Ja man kann definitiv davon ausgehen, dass die 1080ti mindestens Titan X Pascal Leistung erreichen wird. Aber die Founders Edition solltest du nicht nehmen, da der Kühler miserabel ist.


----------



## Kassierer (2. März 2017)

*AW: Gaming-PC 2000€+ - Letzte Bauteile gesucht*

Hallo Iacn,
1. Ich würde bezüglich der 1080Ti noch etwas warten. Die Founders Edition ist sehr laut. Würde auf die ersten Custom Designs warten.
2. Habe mal dieses MB rausgesucht, passt zu deinem Schema: ASRock Z270 Pro4 Intel Z270 So.1151 Dual Channel
3. Beim RAM wird meistens dieser genommen, sehr schlicht, aber gut: 8636229 - 16GB G.Skill RipJaws V schwarz DDR4-3200
4. Bezüglich CPU Kühler, finde ich es bei Gehäusen mit Sichtfenster immer ganz schön eine Kompakt WaKü zu verbauen, wie diese hier: be quiet! Silent Loop 280
Wenn du auf LED Zeugs stehst ist diese Optisch sehr schön: NZXT Kraken X62 Komplett-Wasserkühlung


----------



## lacn (2. März 2017)

*AW: Gaming-PC 2000€+ - Letzte Bauteile gesucht*



Einwegkartoffel schrieb:


> 1 Intel Core i7-7700K, 4x 4.20GHz, boxed ohne Kühler (BX80677I77700K)
> 1 Corsair Vengeance LED weiß DIMM Kit  32GB, DDR4-3000, CL15-17-17-35 (CMU32GX4M2C3000C15)
> 1 MSI Z270 Krait Gaming (7A59-001R)
> 1 Thermalright HR-02 Macho Rev. B (100700726)
> ...



Danke vielmals für deine Antwort! Grundsätzlich würde ich vermutlich die vorhandenen Kühler drinnenlassen und die leeren Plätze auffüllen, außer es gibt sensationelle Lüfter, die mein Design genau ergänzen, dann kann man sie auch gerne tauschen.



RtZk schrieb:


> Ja man kann definitiv davon ausgehen, dass die 1080ti mindestens Titan X Pascal Leistung erreichen wird. Aber die Founders Edition solltest du nicht nehmen, da der Kühler miserabel ist.
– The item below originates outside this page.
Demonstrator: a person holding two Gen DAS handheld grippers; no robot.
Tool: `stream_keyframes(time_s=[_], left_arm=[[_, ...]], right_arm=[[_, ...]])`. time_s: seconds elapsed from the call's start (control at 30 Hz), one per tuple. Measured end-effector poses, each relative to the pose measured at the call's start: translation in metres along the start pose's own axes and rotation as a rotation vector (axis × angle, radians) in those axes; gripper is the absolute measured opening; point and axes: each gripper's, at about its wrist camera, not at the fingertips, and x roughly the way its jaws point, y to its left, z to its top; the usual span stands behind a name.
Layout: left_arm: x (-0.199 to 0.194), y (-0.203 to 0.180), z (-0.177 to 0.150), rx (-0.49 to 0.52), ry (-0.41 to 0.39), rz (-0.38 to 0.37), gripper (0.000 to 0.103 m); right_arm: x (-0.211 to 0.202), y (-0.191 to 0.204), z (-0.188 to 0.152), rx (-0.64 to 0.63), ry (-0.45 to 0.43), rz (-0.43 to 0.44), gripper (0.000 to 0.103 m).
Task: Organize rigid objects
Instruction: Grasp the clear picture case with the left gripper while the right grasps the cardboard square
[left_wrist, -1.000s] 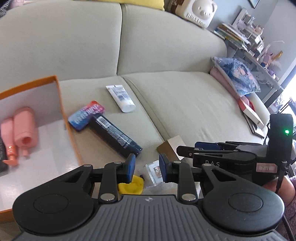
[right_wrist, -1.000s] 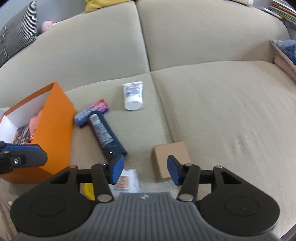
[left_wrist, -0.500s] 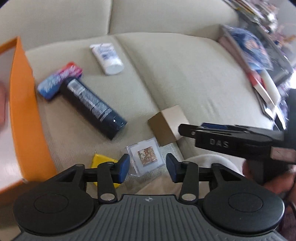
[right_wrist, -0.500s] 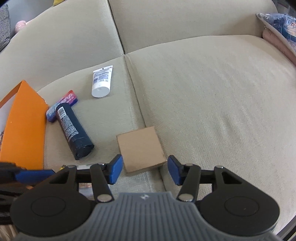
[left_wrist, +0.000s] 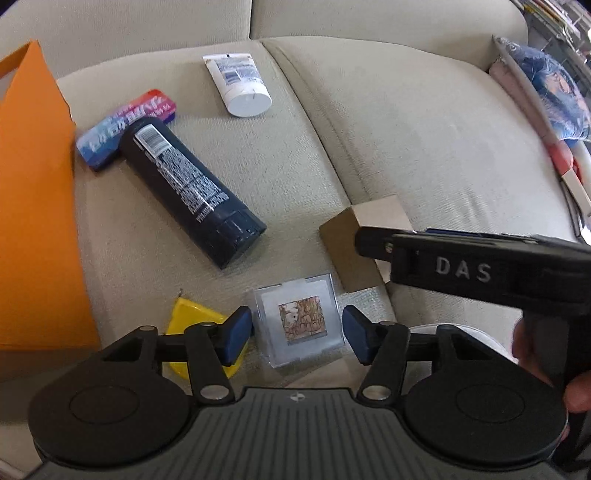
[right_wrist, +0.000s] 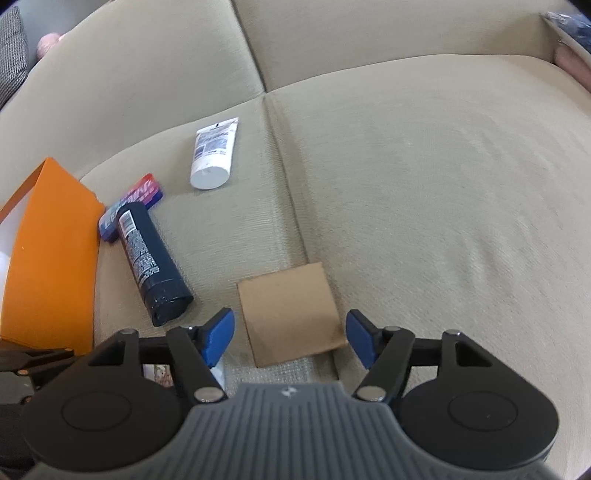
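Note:
My left gripper (left_wrist: 297, 332) is open, its fingers on either side of a clear square case (left_wrist: 301, 319) with a brown picture, lying on the beige sofa. My right gripper (right_wrist: 290, 334) is open, straddling a brown cardboard box (right_wrist: 290, 314); the box also shows in the left wrist view (left_wrist: 354, 243), partly behind the right gripper's body (left_wrist: 480, 269). A dark bottle (left_wrist: 188, 192), a red-blue tin (left_wrist: 125, 129), a white tube (left_wrist: 240, 85) and a yellow piece (left_wrist: 194, 321) lie on the seat. An orange box (left_wrist: 33, 206) stands at the left.
Sofa backrest cushions (right_wrist: 332, 40) rise behind the seat. A blue patterned pillow (left_wrist: 550, 92) and books lie at the sofa's right end. The seam between seat cushions (right_wrist: 288, 192) runs past the cardboard box. A houndstooth cushion (right_wrist: 11, 62) sits far left.
Both grippers moved forward and down. The left now frames the clear case and has opened wider; the right now frames the cardboard box. The orange box's inside left the left view.

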Motion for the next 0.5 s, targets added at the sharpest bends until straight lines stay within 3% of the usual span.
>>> stream_keyframes(time_s=[0.3,0.5], left_arm=[[-0.002,0.005,-0.002,-0.018,-0.006,-0.04,0.059],[-0.001,0.007,-0.002,0.002,-0.01,-0.052,0.058]], right_arm=[[0.024,0.0,0.014,-0.04,0.077,0.022,0.069],[0.019,0.007,0.009,-0.083,0.056,-0.007,0.064]])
Das 'Problem' ist, dass mir die Founders Edition einerseits optisch sehr gut gefällt und ich andererseits auch die Sorge habe, dass die Customs nicht mehr rechtzeitig vor Ende März released werden. 

Reicht eigentlich mein Netzteil überhaupt für meinen i7 7700K und die 1080Ti?



Kassierer schrieb:


> Hallo Iacn,
> 1. Ich würde bezüglich der 1080Ti noch etwas warten. Die Founders Edition ist sehr laut. Würde auf die ersten Custom Designs warten.
> 2. Habe mal dieses MB rausgesucht, passt zu deinem Schema: ASRock Z270 Pro4 Intel Z270 So.1151 Dual Channel
> 3. Beim RAM wird meistens dieser genommen, sehr schlicht, aber gut: 8636229 - 16GB G.Skill RipJaws V schwarz DDR4-3200
> ...



Danke vielmals auch für deinen Input! Bzgl. der Founders Edition stehen meine 'Probleme' schon im obigen Zitat.

Was MB und RAM betrifft:

Als MB gefällt mir das von Kassierer (AsRock) optisch besser, den RAM finde ich aber bei Einwegkartoffel ziemlich toll.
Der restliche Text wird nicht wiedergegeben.